The photovoltaic effect is the phenomenon discovered by Edmond Bequerel in 1839, which consists of the physical characteristics of some semi-conductive materials that, under the right conditions, allows them to produce electrical energy provided by exposure to solar radiation.
The photovoltaic cell is the element that allows for the conversion of solar energy into electricity. This occurs when electromagnetic energy hits the semi-conductive material of the cell, causing the photons to transfer their energy to the material’s electrons, thereby resulting in the generation of electrical charges that flow towards a conductor opportunely connected to the cell’s positive and negative poles.

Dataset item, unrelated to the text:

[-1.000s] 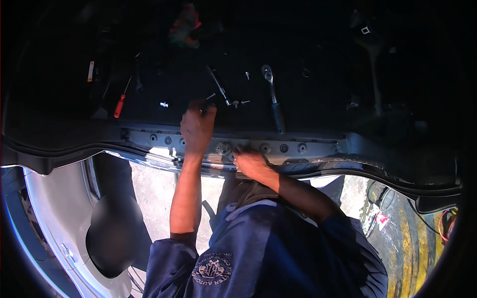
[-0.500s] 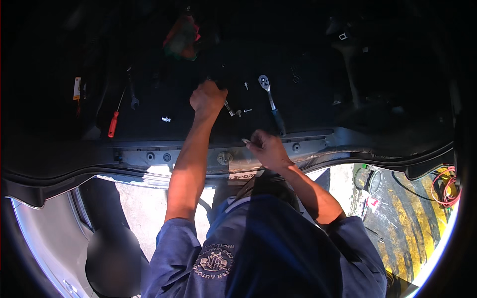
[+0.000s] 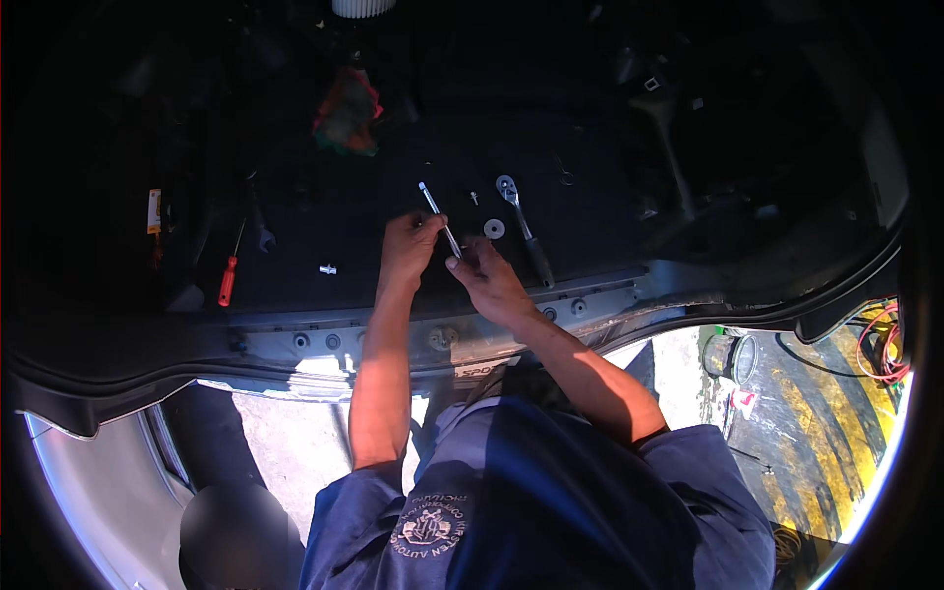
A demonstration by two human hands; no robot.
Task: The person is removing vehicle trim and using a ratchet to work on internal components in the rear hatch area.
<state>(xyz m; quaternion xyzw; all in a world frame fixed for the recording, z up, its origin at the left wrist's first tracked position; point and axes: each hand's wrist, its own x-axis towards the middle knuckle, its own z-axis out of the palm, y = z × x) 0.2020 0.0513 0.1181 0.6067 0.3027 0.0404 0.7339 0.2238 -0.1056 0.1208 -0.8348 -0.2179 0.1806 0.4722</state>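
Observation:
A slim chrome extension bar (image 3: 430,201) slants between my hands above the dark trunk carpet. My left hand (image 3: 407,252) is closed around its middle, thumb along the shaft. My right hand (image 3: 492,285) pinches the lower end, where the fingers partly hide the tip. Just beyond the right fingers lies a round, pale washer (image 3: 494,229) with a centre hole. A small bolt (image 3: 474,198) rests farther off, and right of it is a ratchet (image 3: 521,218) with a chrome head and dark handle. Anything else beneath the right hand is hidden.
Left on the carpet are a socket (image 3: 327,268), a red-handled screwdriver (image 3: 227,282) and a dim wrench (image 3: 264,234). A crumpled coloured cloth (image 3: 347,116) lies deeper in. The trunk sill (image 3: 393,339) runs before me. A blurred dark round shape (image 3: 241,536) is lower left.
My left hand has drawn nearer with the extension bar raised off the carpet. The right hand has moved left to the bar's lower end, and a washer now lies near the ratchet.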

This process provides an influx of energy in the form of a continuous electrical current.
The first photovoltaic cells made from silica were created by the Bell Corporation in 1954. Unfortunately, high production costs limited their use. It was only in the 1970s that a reevaluation of photovoltaic technologies occurred, due to the development of new industrial methods of manufacturing photovoltaic cells that rendered them more economical and therefore more utilizable in the production of electrical energy in the civilian sector.

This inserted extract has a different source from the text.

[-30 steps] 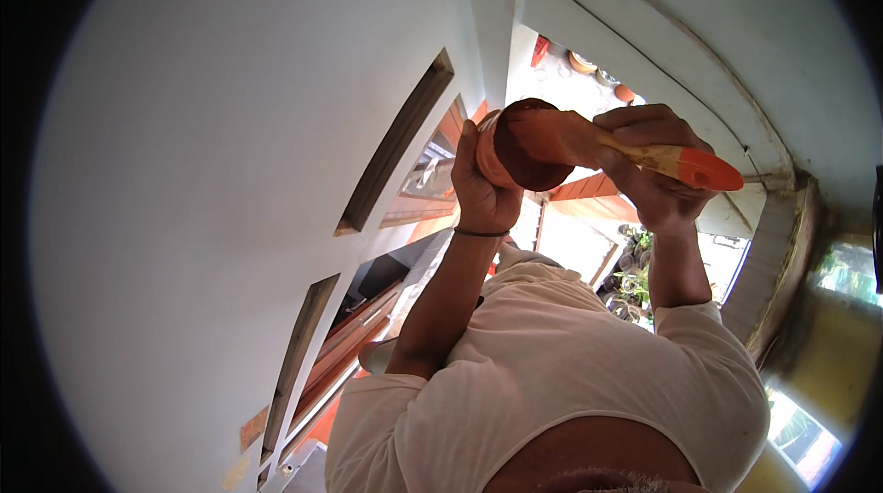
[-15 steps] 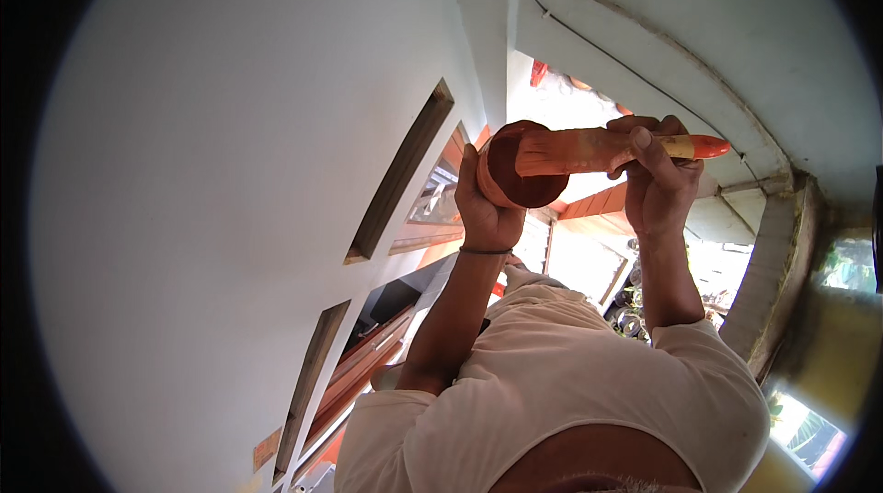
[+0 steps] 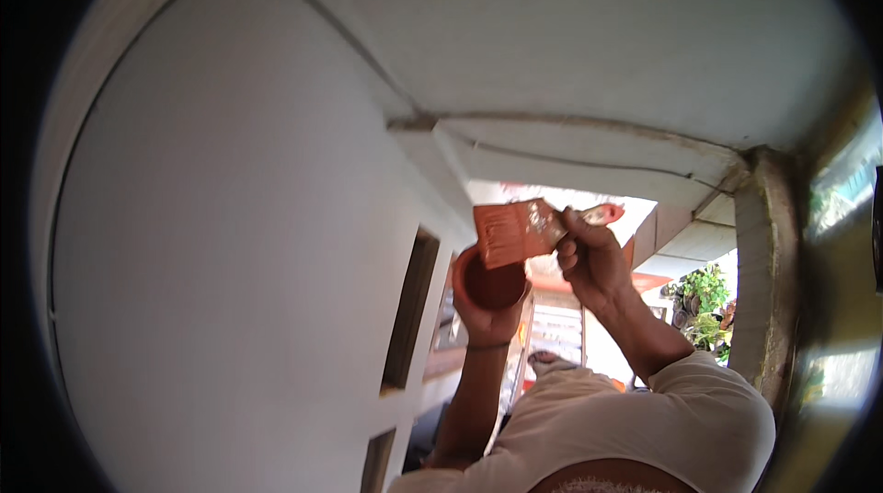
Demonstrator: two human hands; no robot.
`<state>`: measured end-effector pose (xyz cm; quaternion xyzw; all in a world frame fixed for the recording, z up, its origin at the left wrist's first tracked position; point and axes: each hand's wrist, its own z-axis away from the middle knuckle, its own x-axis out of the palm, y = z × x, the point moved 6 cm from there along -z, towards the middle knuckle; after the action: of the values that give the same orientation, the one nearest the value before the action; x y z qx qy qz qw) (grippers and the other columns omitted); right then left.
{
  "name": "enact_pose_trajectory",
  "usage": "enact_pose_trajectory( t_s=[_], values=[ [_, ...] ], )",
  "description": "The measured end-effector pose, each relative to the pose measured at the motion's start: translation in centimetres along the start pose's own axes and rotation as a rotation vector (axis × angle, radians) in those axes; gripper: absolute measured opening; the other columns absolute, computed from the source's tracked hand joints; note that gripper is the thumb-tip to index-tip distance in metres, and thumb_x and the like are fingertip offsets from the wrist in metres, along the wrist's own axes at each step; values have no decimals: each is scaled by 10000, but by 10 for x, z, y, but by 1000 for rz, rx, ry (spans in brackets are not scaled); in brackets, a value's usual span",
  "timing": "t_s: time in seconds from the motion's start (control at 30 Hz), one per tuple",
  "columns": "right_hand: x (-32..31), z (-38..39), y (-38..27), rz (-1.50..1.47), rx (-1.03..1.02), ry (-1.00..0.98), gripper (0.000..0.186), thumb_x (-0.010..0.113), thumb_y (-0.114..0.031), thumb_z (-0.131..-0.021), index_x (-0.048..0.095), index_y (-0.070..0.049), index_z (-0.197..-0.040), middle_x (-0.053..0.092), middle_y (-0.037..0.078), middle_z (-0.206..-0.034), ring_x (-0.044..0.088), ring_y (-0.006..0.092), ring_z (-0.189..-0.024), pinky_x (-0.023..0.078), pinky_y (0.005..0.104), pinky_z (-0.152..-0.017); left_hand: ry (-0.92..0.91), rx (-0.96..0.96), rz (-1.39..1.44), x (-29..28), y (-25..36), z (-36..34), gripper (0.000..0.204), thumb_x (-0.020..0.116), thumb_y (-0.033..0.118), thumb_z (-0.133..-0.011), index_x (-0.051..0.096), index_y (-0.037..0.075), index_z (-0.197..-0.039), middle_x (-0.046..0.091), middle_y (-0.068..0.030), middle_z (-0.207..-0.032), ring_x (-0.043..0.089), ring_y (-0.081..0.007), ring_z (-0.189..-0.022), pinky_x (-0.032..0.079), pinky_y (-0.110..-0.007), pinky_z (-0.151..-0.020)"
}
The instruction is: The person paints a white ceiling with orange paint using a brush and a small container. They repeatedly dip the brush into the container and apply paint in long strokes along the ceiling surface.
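My left hand [image 3: 486, 326] is wrapped round a small reddish-brown cup [image 3: 459, 280] and holds it with its mouth facing up into view. Dark red-brown paint [image 3: 495, 283] shows inside. A wide paintbrush [image 3: 536, 227], smeared with the same orange-red colour, is gripped by the handle in my right hand [image 3: 593, 258]. Its bristles point left, just above the far right part of the cup's rim. Whether they touch the rim I cannot tell. Part of the handle is hidden behind my fingers, and its red tip sticks out to the right.
A pale wall [image 3: 248, 245] with narrow slot openings [image 3: 409, 309] rises on the left. Overhead runs a pale ceiling [image 3: 589, 42] with a dark cable [image 3: 331, 15]. A column [image 3: 762, 263] stands at the right, with green plants [image 3: 704, 295] beside it.
The view has swung, bringing more ceiling in. The brush has lifted out from over the cup's mouth and tilted, bristles now above the rim. Both hands keep hold.
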<state>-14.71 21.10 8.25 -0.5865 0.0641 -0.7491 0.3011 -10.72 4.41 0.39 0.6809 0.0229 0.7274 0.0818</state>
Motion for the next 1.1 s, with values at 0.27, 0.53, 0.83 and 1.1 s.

Silica is one of the most widespread and commonly found elements on earth. It is also useful in the manufacturing of photovoltaic cells. Silica does not exist in a pure form, but is contained in sand. Silica can be extracted and purified by means of chemical processes, as the photovoltaic industry requires it to have an extremely high level of purity.

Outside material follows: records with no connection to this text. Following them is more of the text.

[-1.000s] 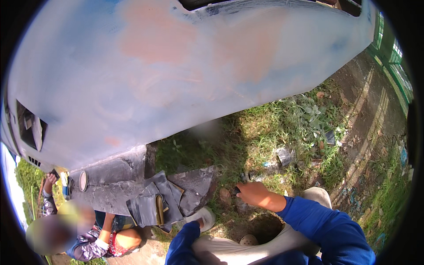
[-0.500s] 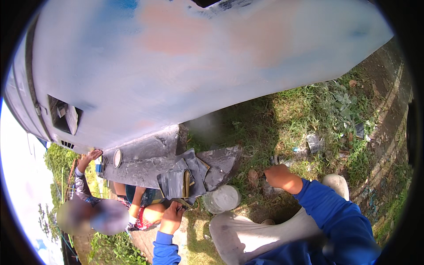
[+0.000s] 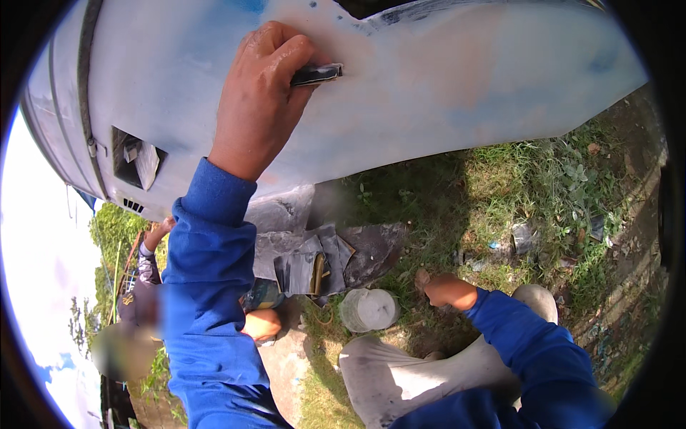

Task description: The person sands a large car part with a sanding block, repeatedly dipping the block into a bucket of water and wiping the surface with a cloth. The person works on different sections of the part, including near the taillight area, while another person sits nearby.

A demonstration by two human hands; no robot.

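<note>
My left hand (image 3: 264, 93), in a blue sleeve, grips a dark folded sanding sheet or pad (image 3: 316, 74) against the pale, patchy-painted body panel (image 3: 443, 79) of a vehicle. Low on the right, my right hand (image 3: 446, 289) is closed above the grass near my leg; what it holds, if anything, I cannot make out. A stack of dark sanding sheets (image 3: 304, 264) lies on a grey, weathered ledge (image 3: 371, 247) below the panel. A translucent bucket (image 3: 368, 309) with pale liquid stands on the ground below the sheets.
Another person (image 3: 139, 300) is at the lower left, partly behind my left arm, with a hand at the panel's lower edge. A rectangular opening (image 3: 136, 157) with torn material is in the panel. Grass (image 3: 522, 171) with scattered litter and bare dirt lies to the right.
My left hand has risen from beside the sheets to high on the panel with the dark pad. More of the bucket shows. My right hand stays low; the view has shifted slightly.
</note>
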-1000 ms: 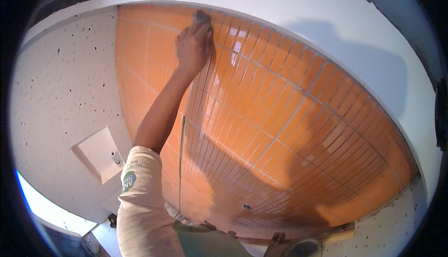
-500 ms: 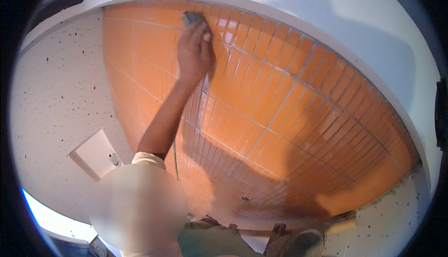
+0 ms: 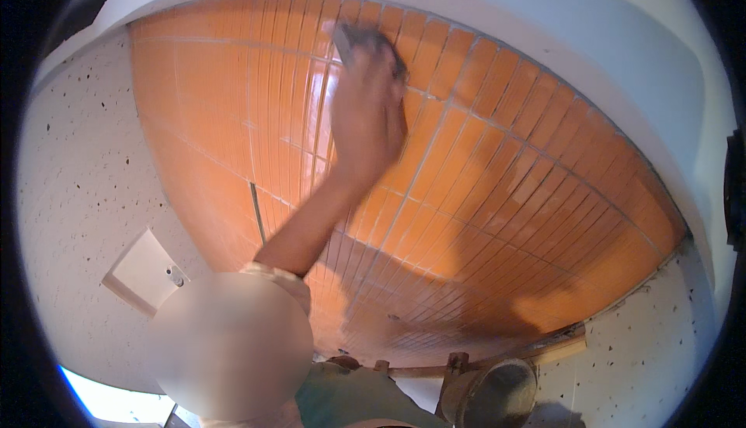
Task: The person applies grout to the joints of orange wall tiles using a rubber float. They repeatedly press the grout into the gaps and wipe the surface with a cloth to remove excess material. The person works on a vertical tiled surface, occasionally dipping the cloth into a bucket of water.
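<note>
My left hand (image 3: 367,113) reaches up from the lower left. Its fingers are closed over a dark grey, crumpled rag (image 3: 359,41), which is pressed to the upper part of an orange tiled wall (image 3: 435,160). Motion blurs the fingertips and the rag, so the rag's exact shape is unclear. Narrow upright tiles with pale grey joints surround the hand, and a wet-looking shine lies just left of it. My right hand does not show.
A white ledge (image 3: 497,1) runs above the tiles. The speckled left wall (image 3: 85,172) has a square recess (image 3: 144,273) with a pipe fitting. Low on the right stands a bucket (image 3: 497,397) beside a wooden piece (image 3: 457,362). A blurred disc hides the lower left.
My left hand has slid the rag to the right across the upper tiles. The view has shifted a little, and more of the bucket shows.
</note>
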`<state>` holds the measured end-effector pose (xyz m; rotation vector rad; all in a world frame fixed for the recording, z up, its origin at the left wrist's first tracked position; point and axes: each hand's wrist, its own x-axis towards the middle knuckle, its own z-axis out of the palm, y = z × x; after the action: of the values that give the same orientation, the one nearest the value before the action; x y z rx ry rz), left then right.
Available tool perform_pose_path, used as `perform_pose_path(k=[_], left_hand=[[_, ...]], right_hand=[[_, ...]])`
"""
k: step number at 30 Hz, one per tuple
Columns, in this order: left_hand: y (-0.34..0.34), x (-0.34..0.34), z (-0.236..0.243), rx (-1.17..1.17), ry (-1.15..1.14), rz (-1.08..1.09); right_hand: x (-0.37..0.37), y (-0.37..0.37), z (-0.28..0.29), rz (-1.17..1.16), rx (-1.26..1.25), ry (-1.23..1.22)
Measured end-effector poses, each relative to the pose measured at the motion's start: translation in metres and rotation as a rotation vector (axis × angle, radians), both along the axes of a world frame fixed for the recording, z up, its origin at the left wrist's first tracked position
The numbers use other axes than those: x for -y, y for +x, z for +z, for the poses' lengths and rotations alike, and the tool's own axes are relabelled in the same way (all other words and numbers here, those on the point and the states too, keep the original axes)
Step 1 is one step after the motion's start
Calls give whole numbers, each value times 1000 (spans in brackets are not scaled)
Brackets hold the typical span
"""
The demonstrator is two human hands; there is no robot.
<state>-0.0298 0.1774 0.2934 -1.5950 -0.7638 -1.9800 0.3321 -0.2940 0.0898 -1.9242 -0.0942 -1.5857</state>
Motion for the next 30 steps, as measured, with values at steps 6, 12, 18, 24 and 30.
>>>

There are two primary types of crystalline silica utilized in the production of photovoltaic cells: poly- and mono-. The manufacturing process transforms the ingots of silica (obtained by the fusion of fragments) into wafer-like structures through a cutting phase elemental to the formation of the cell. The photovoltaic cell transforms sunlight into electrical energy, as its constitution is made up of semi-conductive material (silica) in the form of “wafers” of approximately 250µm, with each containing appropriately placed positive and negative poles, similar to those of a diode.
The polycrystalline silica cells have a square-like form with standardized dimensions of 156mm X 156mm. Their principal visual characteristic is their reflexive iridescent surface caused by the casual arrangement of the crystals.